Repeat the entire listing exactly. Omit all pictures.

DATA BELOW
--
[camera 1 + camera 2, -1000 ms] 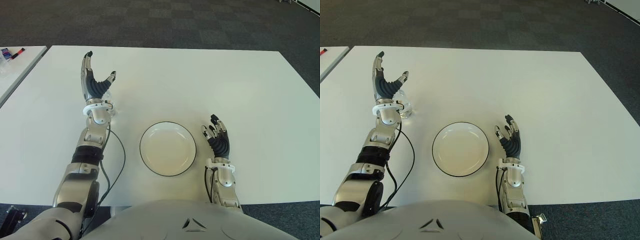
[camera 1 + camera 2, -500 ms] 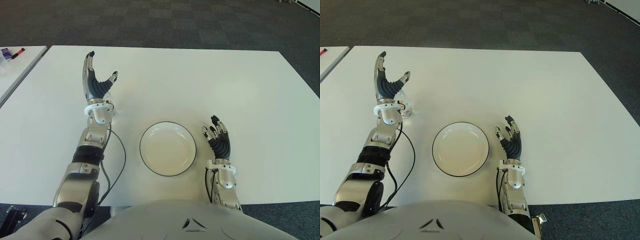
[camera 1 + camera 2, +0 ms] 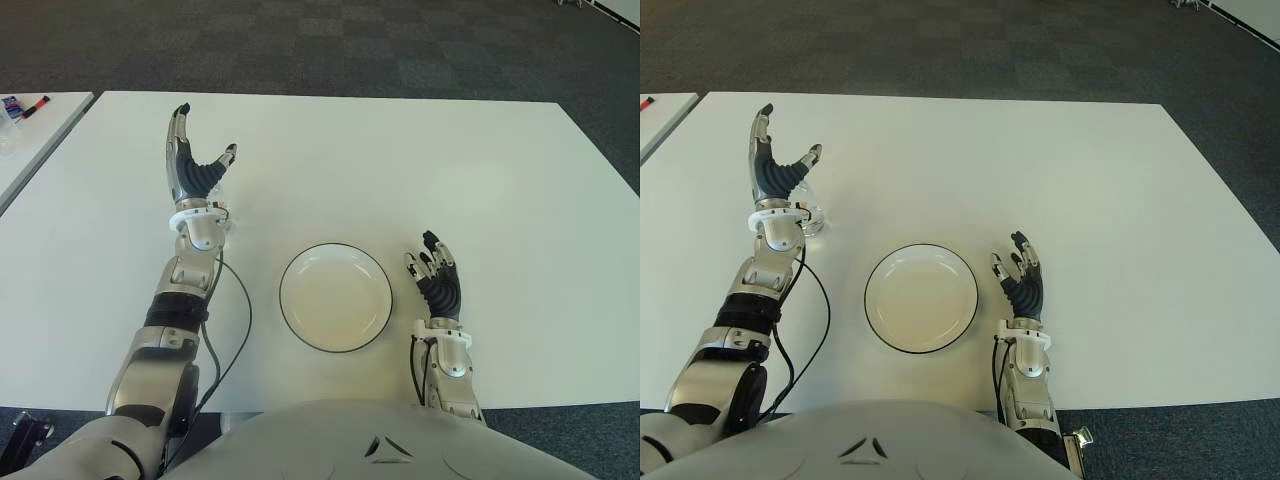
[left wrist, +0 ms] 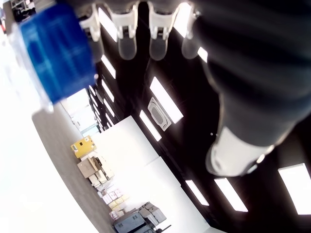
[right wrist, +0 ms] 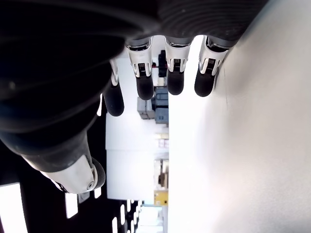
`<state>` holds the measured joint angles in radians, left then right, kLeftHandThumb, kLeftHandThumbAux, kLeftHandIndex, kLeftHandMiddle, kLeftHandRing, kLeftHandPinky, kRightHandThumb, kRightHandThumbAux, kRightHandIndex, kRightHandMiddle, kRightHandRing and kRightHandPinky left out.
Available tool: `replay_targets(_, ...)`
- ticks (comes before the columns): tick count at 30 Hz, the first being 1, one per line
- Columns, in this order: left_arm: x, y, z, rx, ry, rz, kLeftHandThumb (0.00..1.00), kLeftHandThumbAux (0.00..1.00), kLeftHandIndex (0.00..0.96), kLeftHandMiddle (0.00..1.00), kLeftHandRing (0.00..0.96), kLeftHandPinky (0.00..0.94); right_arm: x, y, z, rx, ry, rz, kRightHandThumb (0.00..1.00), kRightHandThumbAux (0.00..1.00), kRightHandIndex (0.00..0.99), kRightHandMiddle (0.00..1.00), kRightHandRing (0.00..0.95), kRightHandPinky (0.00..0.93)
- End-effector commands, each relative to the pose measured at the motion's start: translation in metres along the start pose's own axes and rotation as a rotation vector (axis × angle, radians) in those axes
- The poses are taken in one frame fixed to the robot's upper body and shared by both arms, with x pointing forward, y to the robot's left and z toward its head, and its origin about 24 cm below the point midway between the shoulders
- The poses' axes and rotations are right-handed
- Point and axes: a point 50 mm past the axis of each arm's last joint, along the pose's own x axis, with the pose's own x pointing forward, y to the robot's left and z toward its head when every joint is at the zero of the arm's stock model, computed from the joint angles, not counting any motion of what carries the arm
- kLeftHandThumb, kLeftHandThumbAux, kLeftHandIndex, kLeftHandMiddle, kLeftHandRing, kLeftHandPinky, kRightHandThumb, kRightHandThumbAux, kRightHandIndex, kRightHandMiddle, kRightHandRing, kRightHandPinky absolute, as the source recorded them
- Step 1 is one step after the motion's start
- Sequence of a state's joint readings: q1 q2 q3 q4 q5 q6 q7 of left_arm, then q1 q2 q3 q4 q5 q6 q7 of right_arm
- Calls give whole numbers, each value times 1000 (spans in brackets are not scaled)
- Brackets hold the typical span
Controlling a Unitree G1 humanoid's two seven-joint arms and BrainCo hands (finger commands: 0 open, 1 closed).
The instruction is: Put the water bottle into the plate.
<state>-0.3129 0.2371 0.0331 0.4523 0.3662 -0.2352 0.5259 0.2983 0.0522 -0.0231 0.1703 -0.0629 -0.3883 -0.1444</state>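
The water bottle [image 3: 812, 213] is clear with a blue cap [image 4: 56, 53]. It stands on the white table [image 3: 420, 160] at the left, mostly hidden behind my left hand [image 3: 205, 135]. That hand is upright and open, its fingers spread and its palm close against the bottle, and the fingers are not closed around it. The white plate [image 3: 335, 297] with a dark rim lies empty in the middle, near the table's front edge. My right hand [image 3: 432, 262] shows just right of the plate, open and holding nothing.
A black cable [image 3: 243, 318] loops from my left forearm over the table between arm and plate. A second white table [image 3: 40, 125] with markers on it stands at the far left. Dark carpet lies beyond the far edge.
My left hand has shifted very slightly to the right beside the bottle. The right hand and the plate have not moved.
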Motion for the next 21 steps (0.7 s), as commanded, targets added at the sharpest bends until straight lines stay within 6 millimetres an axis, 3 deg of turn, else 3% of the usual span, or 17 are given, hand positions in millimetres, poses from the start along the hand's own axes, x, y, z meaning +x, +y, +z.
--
ANSWER BELOW
[camera 1 + camera 2, -1000 ms] 
[camera 1 + camera 2, -500 ms] 
[camera 1 + camera 2, +0 ms] 
[left wrist, +0 ms] 
[right wrist, +0 ms] 
`<state>` holds the measured joint angles in radians, left then right, kLeftHandThumb, kLeftHandThumbAux, kLeftHandIndex, kLeftHandMiddle, kLeftHandRing, kLeftHandPinky, kRightHandThumb, kRightHandThumbAux, kRightHandIndex, kRightHandMiddle, kRightHandRing and kRightHandPinky left out.
Available tool: `replay_targets(_, ...)`
- ticks (comes before the columns): tick count at 30 Hz, the first being 1, one per line
- Columns, in this order: left_arm: x, y, z, rx, ry, rz, kLeftHandThumb (0.00..1.00), kLeftHandThumbAux (0.00..1.00), kLeftHandIndex (0.00..0.96), kLeftHandMiddle (0.00..1.00), kLeftHandRing (0.00..0.96), kLeftHandPinky (0.00..0.94); right_arm: x, y, z, rx, ry, rz, kRightHandThumb (0.00..1.00), kRightHandThumbAux (0.00..1.00), kRightHandIndex (0.00..0.99), kRightHandMiddle (0.00..1.00), kRightHandRing (0.00..0.95), kRightHandPinky (0.00..0.93)
- End-effector commands, each relative to the pose measured at the motion's start: translation in metres along the start pose's own axes and rotation as a rotation vector (axis × angle, radians) in those axes
- The poses are taken in one frame fixed to the robot's upper body and shared by both arms, with x pointing forward, y to the robot's left and z toward its head, and its origin about 24 cm below the point midway between the shoulders
- The poses' axes and rotations are right-handed
- Point and axes: a point 50 mm past the axis of each arm's last joint, along the pose's own x axis, with the pose's own x pointing forward, y to the robot's left and z toward its head when every joint is at the zero of the arm's stock model, computed from the joint angles, not counting any motion of what carries the arm
- kLeftHandThumb, kLeftHandThumbAux, kLeftHandIndex, kLeftHandMiddle, kLeftHandRing, kLeftHandPinky, kRightHandThumb, kRightHandThumbAux, kRightHandIndex, kRightHandMiddle, kRightHandRing, kRightHandPinky absolute, as the source recorded them
- Step 1 is one step after the motion's start
- Sequence of a state's joint readings: q1 q2 q3 q4 q5 q6 q7 of left_arm, then q1 q2 q3 q4 q5 q6 q7 of right_arm
- Calls give whole numbers, each value times 1000 (spans in brackets are not scaled)
- Brackets hold the typical span
Controlling a Unitree G1 humanoid's two seven-joint arms and BrainCo hands (finger commands: 0 open, 1 closed).
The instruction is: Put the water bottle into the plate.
<state>-0.3129 0.2371 0.0331 0.4523 0.3662 -0.2352 0.5259 0.2983 0.0522 -0.0231 0.1703 -0.0629 -0.3883 -0.1444</state>
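The water bottle [image 3: 812, 213] is clear with a blue cap [image 4: 56, 53]. It stands on the white table [image 3: 420, 160] at the left, mostly hidden behind my left hand [image 3: 205, 135]. That hand is upright and open, its fingers spread and its palm close against the bottle, and the fingers are not closed around it. The white plate [image 3: 335, 297] with a dark rim lies empty in the middle, near the table's front edge. My right hand [image 3: 432, 262] shows just right of the plate, open and holding nothing.
A black cable [image 3: 243, 318] loops from my left forearm over the table between arm and plate. A second white table [image 3: 40, 125] with markers on it stands at the far left. Dark carpet lies beyond the far edge.
My left hand has shifted very slightly to the right beside the bottle. The right hand and the plate have not moved.
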Motion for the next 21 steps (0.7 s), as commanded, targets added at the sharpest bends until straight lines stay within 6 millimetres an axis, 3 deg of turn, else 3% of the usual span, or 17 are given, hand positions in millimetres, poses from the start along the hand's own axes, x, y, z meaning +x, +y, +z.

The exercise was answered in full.